Wednesday, January 8, 2014

First Take: Fed may not need its escape hatch

The minutes of the Federal Reserve's December meeting make clear that the central bank wants to leave itself room to reverse its decision to begin tightening money, however slightly, if the economy wobbles.

But the minutes also indicate central bankers' confidence in the economy's direction. Along with recent economic data, the pace of the Fed's bond purchases -- reduced to $75 billion starting this month -- appears to be headed steadily downward.

Text : Minutes of Fed's Dec. 17-18 meeting

Fed minutes: Vigorous debate on tapering

Only one member of the Federal Open Markets Committee, Boston Fed president Eric Rosengren, voted to wait before trimming purchases by $10 billion a month. The minutes show Fed governors and staff endorsing a strengthening outlook — calling growth "moderate" rather than "modest to moderate,'' for example. Fed officials have emphasized that they think the risks of modest tapering coming slightly too soon are fairly small.

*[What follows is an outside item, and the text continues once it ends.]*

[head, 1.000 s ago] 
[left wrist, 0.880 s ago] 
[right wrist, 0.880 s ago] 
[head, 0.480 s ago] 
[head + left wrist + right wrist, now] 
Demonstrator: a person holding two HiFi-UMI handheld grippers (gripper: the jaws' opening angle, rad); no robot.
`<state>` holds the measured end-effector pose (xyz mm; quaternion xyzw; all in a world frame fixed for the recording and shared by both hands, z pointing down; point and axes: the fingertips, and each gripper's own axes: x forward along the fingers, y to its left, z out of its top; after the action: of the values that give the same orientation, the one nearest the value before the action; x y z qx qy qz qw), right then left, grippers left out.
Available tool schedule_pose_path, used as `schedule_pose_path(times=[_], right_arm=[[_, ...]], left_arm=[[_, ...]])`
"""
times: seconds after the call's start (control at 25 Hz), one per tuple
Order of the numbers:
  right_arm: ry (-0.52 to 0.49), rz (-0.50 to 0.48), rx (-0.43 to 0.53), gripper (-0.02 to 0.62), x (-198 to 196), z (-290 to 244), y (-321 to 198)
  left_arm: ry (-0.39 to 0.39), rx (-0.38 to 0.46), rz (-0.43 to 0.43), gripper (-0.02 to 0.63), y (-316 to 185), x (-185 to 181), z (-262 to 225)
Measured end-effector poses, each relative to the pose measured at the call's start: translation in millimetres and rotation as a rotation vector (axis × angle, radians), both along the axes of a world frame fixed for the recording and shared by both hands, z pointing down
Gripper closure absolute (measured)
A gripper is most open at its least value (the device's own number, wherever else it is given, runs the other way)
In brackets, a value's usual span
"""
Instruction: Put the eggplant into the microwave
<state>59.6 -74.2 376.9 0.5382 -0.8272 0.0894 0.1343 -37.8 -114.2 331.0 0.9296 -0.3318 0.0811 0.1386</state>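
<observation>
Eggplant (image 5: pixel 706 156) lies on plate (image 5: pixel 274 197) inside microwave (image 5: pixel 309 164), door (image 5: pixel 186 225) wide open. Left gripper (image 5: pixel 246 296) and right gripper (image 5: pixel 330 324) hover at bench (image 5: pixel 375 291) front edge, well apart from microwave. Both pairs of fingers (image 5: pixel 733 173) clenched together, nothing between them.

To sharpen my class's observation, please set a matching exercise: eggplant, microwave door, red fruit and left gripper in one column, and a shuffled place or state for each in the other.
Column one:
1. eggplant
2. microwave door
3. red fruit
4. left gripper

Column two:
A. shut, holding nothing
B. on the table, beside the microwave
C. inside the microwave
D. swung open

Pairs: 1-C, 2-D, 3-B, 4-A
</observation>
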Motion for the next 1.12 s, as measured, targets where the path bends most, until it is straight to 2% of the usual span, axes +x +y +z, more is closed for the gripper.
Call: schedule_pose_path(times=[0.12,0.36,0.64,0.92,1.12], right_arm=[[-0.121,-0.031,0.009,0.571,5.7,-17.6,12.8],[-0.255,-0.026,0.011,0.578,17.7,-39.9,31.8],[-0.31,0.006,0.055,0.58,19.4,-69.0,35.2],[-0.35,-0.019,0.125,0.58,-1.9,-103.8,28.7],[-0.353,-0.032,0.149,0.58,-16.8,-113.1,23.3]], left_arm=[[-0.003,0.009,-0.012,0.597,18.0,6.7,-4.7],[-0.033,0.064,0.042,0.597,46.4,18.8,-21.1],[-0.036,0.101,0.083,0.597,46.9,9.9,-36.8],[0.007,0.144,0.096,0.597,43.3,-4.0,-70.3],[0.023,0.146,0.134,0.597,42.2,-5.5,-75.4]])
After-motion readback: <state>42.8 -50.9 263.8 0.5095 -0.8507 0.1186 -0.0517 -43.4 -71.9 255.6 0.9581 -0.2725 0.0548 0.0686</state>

The Fed won't have to use that escape hatch if economic data since the Dec. 17-18 meeting are a barometer of what's ahead this year. The latest evidence was Wednesday's estimate by payroll-processor ADP that private companies added 238,000 workers in December — led by the biggest pickup in construction employment since 2006. But it's far from the only evidence.

A report from investment bank Barclay's paints a clear picture of how expectations of growth for last year's fourth quarter have been rising since the Fed acted. It stands to reason that hopes for 2014 have been rising in tandem.

As the Fed met, Barclays expected gross domestic product to rise at a 2.2% annual rate in late 2013, It's now at 3.3%. On Dec. 18, better-than-forecast news on housing starts pushed Barclays' estimate to 2.3%. On Dec. 23, personal-spending data prodded the estimate to 2.6%.

On Christmas Eve, you may have ignored a durable-goods report for November that pushed the forecast to 2.8%. A good construction spending report on Jan. 2! pushed its estimate to 2.9%, and a soft November vehicle-sales report caused a pullback to 2.8% last Friday.

All of that came before a report on the November trade deficit on Monday, saying rising manufacturing exports and lower-than-expected spending on oil imports produced the highest exports ever. That pushed Barclays fourth-quarter growth forecast to 3.3%.

If that is all true, the ADP employment number becomes both a lot more believable and a lot more sustainable. And it becomes more likely that the Fed will stick to the course of slow tapering it has laid out.